I believe I have read (but cannot find the reference now) the following explanation:

The energy of an electromagnetic wave is inversely proportional to its wave length. The Planck Length is so small that calculations show something vibrating within that length, would be so energetic it would become a black hole.

Does anyone know if this is true or false?

 

[phinds]

Have you tried simply Googling "what is Plank length"? It is well defined and

The Planck Length is so small that calculations show something vibrating within that length, would be so energetic it would become a black hole

sounds ridiculous to me.

https://en.wikipedia.org/wiki/Planck_length

 

[Nugatory]

This question comes up so often that it merits its own Insights article: https://www.physicsforums.com/threads/a-hand-wavy-discussion-of-the-planck-length-comments.831640/

I believe I have read (but cannot find the reference now) the following explanation:

The energy of an electromagnetic wave is inversely proportional to its wave length. The Planck Length is so small that calculations show something vibrating within that length, would be so energetic it would become a black hole.

"I believe I have read" doesn't even come close to meeting the minimum standards for citing a source here - and without more to go on, we have no way of knowing whether your source is wrong or you have misinterpreted or misremembered what you might or might not have read.

 

[edguy99]

Perhaps I should rephrase the question "Since the energy of an electromagnetic wave is inversely proportional to its wave length, at what wavelength would a photon become so energetic that schwarzschild radius would match the wavelength of the photon.?"

Is the answer to this question 1.616199(97)×10−35 meters?

 

[edguy99]

@Nugatory Thank you for the reference. "Basically, the Planck length is the length-scale at which quantum gravity becomes relevant. It is roughly the distance things have to be before you start to consider “hmm I wonder if there’s a chance this whole system randomly forms a black hole.” I did not really understand this until I convinced myself with the following derivation, which was the main inspiration for this article."
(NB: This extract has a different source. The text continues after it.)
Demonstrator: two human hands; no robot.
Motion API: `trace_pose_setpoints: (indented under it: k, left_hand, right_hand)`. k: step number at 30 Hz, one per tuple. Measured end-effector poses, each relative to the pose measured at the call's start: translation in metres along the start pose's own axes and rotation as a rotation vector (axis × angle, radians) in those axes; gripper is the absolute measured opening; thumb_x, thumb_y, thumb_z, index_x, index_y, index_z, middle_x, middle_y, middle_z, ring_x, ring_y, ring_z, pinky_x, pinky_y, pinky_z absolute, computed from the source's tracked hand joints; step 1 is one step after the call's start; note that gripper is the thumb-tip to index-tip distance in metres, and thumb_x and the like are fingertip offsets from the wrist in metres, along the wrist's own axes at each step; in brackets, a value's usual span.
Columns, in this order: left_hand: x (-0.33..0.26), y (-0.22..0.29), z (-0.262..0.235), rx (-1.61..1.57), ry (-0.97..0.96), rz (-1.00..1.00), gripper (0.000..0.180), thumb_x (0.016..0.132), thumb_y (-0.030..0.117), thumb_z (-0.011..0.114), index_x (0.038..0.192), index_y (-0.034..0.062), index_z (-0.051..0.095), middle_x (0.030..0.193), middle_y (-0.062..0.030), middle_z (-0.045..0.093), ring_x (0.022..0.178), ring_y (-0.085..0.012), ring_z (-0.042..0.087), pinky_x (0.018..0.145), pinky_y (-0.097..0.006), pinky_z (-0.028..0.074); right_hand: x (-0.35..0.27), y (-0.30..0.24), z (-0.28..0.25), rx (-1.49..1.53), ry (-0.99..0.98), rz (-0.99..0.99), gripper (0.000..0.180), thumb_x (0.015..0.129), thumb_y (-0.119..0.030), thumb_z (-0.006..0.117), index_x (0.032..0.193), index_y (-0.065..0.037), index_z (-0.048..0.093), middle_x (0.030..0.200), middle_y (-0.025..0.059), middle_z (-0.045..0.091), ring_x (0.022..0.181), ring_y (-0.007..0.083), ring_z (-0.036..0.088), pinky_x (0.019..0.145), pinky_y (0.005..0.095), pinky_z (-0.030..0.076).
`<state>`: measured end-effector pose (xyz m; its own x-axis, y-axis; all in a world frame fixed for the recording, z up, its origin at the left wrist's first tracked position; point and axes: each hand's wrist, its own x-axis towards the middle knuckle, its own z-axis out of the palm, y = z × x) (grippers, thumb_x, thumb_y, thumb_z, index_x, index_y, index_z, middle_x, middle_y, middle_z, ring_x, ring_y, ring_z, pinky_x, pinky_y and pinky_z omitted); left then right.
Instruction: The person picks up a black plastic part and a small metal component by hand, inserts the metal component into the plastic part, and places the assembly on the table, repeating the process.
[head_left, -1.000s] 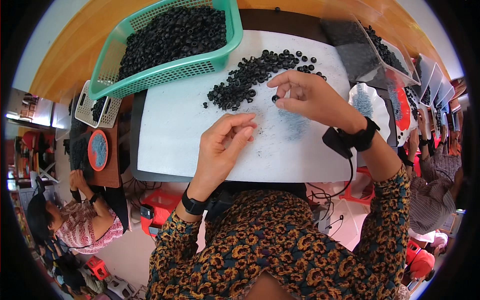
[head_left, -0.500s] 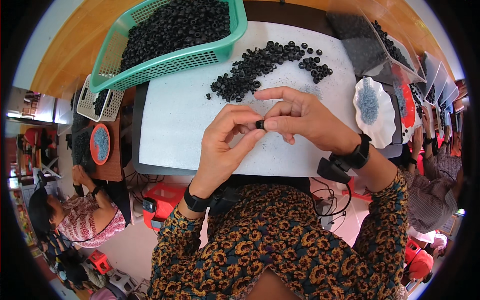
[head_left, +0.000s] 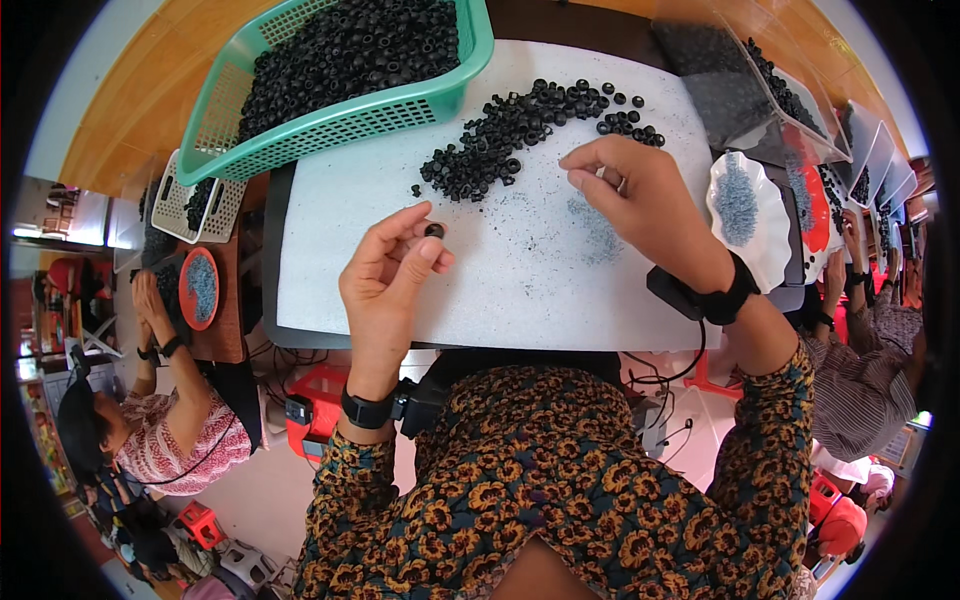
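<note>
My left hand [head_left: 390, 280] pinches a small black ring [head_left: 434, 230] between thumb and fingertips over the white foam mat [head_left: 520, 280]. My right hand [head_left: 640, 200] hovers palm down over a patch of tiny grey-blue bits [head_left: 597, 228] on the mat, fingers curled; whether it holds anything is hidden. A loose pile of black rings [head_left: 510, 135] lies just beyond both hands. Behind it stands a green mesh basket [head_left: 330, 110] heaped with more black rings.
A white scalloped dish [head_left: 748, 215] of grey-blue bits sits at the mat's right edge. Clear trays [head_left: 745, 85] of dark parts stand at the back right. A person [head_left: 170, 420] works at the left beside an orange dish [head_left: 198, 288]; more workers sit at right.
My hands were together at the mat's middle half a second ago. They have parted: the left keeps the black ring, the right has moved back right toward the grey-blue bits.
</note>
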<state>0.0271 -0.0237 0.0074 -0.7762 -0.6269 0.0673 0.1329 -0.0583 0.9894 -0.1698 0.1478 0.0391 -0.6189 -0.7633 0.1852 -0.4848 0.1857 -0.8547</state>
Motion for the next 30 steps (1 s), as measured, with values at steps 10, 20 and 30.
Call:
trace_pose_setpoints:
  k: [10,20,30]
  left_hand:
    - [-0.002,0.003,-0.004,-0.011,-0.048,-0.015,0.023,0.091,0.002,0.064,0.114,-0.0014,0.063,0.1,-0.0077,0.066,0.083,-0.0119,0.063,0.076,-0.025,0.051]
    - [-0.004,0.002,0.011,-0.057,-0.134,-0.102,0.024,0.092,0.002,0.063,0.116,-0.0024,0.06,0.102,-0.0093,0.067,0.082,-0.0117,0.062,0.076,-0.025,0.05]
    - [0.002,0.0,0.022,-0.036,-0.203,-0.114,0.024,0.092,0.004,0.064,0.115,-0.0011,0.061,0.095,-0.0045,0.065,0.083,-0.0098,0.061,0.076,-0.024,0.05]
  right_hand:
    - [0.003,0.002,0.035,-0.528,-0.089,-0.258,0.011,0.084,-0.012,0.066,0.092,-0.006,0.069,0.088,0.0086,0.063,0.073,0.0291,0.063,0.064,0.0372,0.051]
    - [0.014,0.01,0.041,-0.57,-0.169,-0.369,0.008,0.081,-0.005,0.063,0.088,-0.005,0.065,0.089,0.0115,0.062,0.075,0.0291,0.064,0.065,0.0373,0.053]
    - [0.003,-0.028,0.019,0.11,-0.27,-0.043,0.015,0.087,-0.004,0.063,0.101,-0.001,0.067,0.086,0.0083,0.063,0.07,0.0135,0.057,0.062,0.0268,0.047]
Found it! http://math.ucr.edu/home/baez/lengths.html#planck_length - thanks @john baez

 

[jimgraber]

""The Planck Length is so small that calculations show something vibrating within that length, would be so energetic it would become a black hole ""

"sounds ridiculous to me."
On the contrary,
actually this (first quotation) is a slightly poetic version, but it is essentially true.

For every length, you can determine two energies, one for a photon (of that wavelength) and one for a black hole (of that Schwarzschild radius). At the Planck length, those two energies will be equal. At longer lengths, the black hole will be more energetic than the photon. At shorter lengths, the photon is more energetic than the black hole.

One can check it out using these three formulas:

E=Mc^2,

E=hc /lambda (photon energy)

R =2G M/c^2 (Schwarzschild radius for black hole)Jim Graber

 

[phinds]

Oh, well. I should know better by now than to think that just because something sounds ridiculous to me, that that has any bearing on whether it's true or not when it comes to quantum mechanics

 

[edguy99]

Some pretty interesting discussion around the internet concerning Planck Length. Wikipedia does not even mention that fact that the Planck Length is where the wavelength of a photon matches the schwarzschild radius of the energy the photon contains. Seems strange not to mention something that important.

 

[Nugatory]

Wikipedia does not even mention that fact that the Planck Length is where the wavelength of a photon matches the schwarzschild radius of the energy the photon contains. Seems strange not to mention something that important.

It's not as important as it appears. The relationship between energy and Schwarzschild radius requires the assumption that quantum effects are negligible and the relationship between energy and wavelength requires the assumption that gravitational effects are negligible. Both assumptions fail under conditions where the two energies are anywhere near approximately equal, so neither calculation produces a meaningful result under those conditions. Thus, we have two numbers that don't really mean much of anything but happen to come out the same.

 

[edguy99]

I am open to other suggestion (and would like to hear them), but to me, "where the wavelength of a photon matches the schwarzschild radius of the energy the photon contains" is the easiest and most sensible explanation of what a Planck Length is. Love it :)